Page MenuHomePhabricator

cloudvps: dumps project trusty deprecation
Closed, ResolvedPublic

Description

Ubuntu Trusty is no longer available in Cloud VPS since Nov 2017 for new instances. However, the EOL of Trusty is approaching in 2019 and we need to move to Debian Stretch before that date.

All instances in the dumps project needs to upgrade as soon as possible.

The list of affected VMs is:

  • bugzilla.dumps.eqiad.wmflabs
  • dumps-stats.dumps.eqiad.wmflabs

Listed administrators are:

More info in openstack browser: https://tools.wmflabs.org/openstack-browser/project/dumps

Event Timeline

Krenair triaged this task as Medium priority.Sep 17 2018, 12:21 PM
Krenair created this task.

Hey @Nemo_bis @Hydriz! Just a friendly reminder that you should get rid of your Trusty instances as described in https://wikitech.wikimedia.org/wiki/News/Trusty_deprecation#Cloud_VPS_projects. The deadline is 2018-12-18. Please get in contact if you need help. Also please assign this task to an individual.

Hey @Nemo_bis @Hydriz! Just a friendly reminder that you should get rid of your Trusty instances as described in https://wikitech.wikimedia.org/wiki/News/Trusty_deprecation#Cloud_VPS_projects.

Thanks for the reminder. In that page I don't see what's the preferred method to do this. Are we really supposed to delete the instances and recreate from scratch?

Thanks for the reminder. In that page I don't see what's the preferred method to do this. Are we really supposed to delete the instances and recreate from scratch?

From that page:

Since an Ubuntu -> Debian migration is not as easy as using apt-get, we recommend that you just rebuild VM instances, drop & create them again using the Debian Stretch base image.

Hope this helps.

Hey @Nemo_bis @Hydriz! Just a friendly reminder that you should get rid of your Trusty instances as described in https://wikitech.wikimedia.org/wiki/News/Trusty_deprecation#Cloud_VPS_projects.

Thanks for the reminder. In that page I don't see what's the preferred method to do this. Are we really supposed to delete the instances and recreate from scratch?

That's a fairly common procedure, and yeah I think that's the best one for this. It's been suggested that it's possible to in-place migrate from Ubuntu to Debian but I don't know the details and wouldn't advise it. Instances should be made afresh from time to time anyway to ensure that any non-puppetised things on them is well known and can be reproduced on new hosts should the old ones be lost.

Another ping. Deadline is approaching (2018-12-18).

Sadly, nothing in the dumps project is puppetized and it's bundled together using a lot of tape. I am okay with both instances being deleted and recreated, but those two servers are mainly used by @Nemo_bis, so he will have to comment.
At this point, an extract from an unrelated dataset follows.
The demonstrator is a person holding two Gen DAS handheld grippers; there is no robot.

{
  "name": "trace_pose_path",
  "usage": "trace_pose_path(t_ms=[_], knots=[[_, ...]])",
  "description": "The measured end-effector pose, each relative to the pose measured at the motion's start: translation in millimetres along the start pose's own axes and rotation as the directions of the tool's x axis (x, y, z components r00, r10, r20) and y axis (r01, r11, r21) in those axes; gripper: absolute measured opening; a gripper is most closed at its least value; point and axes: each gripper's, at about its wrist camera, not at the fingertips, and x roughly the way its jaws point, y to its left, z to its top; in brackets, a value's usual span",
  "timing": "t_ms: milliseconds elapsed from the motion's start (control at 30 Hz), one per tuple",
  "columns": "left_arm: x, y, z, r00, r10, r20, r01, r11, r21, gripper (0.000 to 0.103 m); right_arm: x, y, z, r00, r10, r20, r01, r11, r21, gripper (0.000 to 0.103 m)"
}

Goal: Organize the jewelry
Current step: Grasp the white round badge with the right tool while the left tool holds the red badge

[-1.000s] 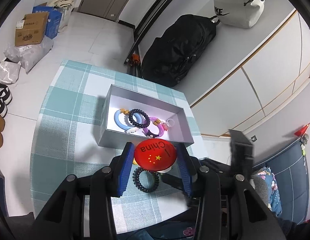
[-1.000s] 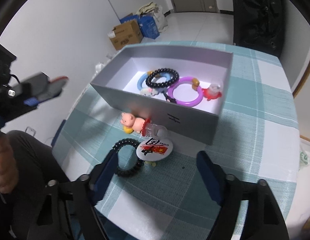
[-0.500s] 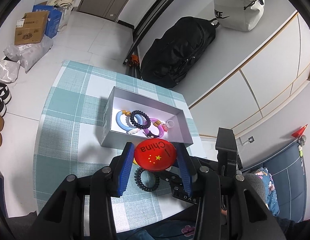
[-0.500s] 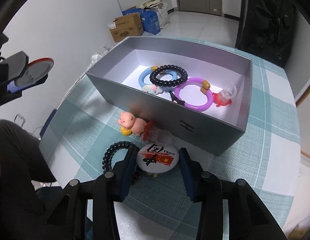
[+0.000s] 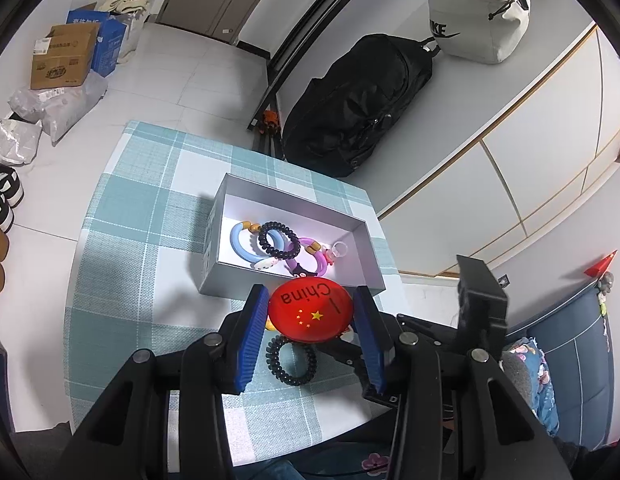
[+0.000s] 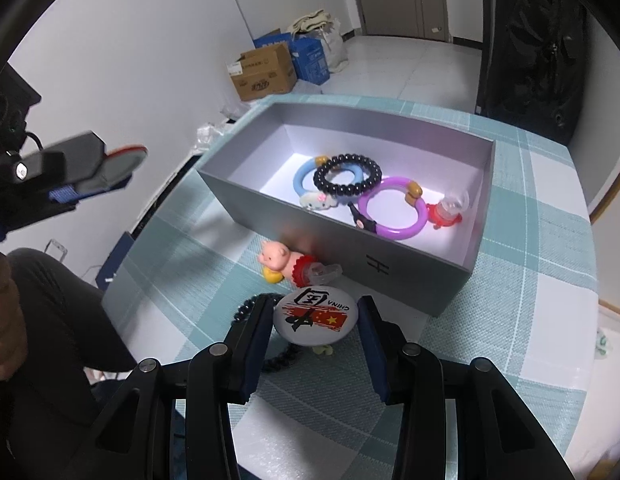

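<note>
The right gripper [image 6: 312,336] has just narrowed its fingers onto the white badge [image 6: 313,316] on the counter [image 6: 510,320] before the grey box [image 6: 410,276], while the left gripper [image 5: 310,320] keeps holding the red badge [image 5: 310,309] aloft, both presumably box-bound.

Beyond the claw, past the far edge of the bench [image 5: 121,208] with its teal-and-white checked cloth, a black backpack [image 5: 358,104] leans against the wall. Above it and to the right a white waist bag [image 5: 476,12] rests on a white ledge. Far off to the claw's upper left a brown cardboard box [image 5: 61,58] stands on the tiled floor beside a blue box [image 5: 105,44], with grey plastic parcels [image 5: 57,106] in front of them. Black-and-white shoes [image 5: 1,192] sit at the left edge.
</note>
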Motion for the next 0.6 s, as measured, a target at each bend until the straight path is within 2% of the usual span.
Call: trace_pose_path(t_ms=[600], knots=[[13,-10,4,0.998,0.055,0.007,-0.055,0.998,0.030,0.038,-40,-4,16,0.985,0.102,0.141,-0.112,0.992,0.066,0.042]])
Offhand I can remember that:

  • bugzilla is hosting, well, Bugzilla at https://bugs.wmflabs.org. @Nemo_bis, do we still need to maintain this archive since the migration was rather long ago and lots of information inside are probably stale? I'm hoping to free up these resources to provision another worker server for Balchivist (i.e. dumps-4).
  • dumps-stats is hosting the main MySQL server for Balchivist, but since things stopped working since mid-2018 and I haven't gotten the time to fix it, we can probably start from scratch again with new instances and possibly with puppet. Other than that, this server is only used for processing dumps, but shouldn't be an issue under Debian.

An update regarding dumps-stats: It uses an old enough base image that it's difficult to gracefully migrate it to the new region. So, I'm moving to a lower-priority virt host and leaving it in the old region for now.

That means there may be some connectivity issues between VMs in your project (since the other VMs are moving to new IPs). It also means that that VM will need to be recreated in the new region (with Debian) so the old one can be deleted.

I tried to create a replacement instance dumps-0 in the new region but I was not able to log in from the bastion host. I hence deleted it, but the project quotas seems to be incorrectly showing 6 instances when it should be 4. Can this be fixed before we attempt to recreate this instance from scratch in the new region?

Also, in the meantime, how do you resolve the connectivity issues with dumps-stats? The other instances depend on this instance as the main MySQL server so now nothing can get done as the data is not accessible outside of this instance.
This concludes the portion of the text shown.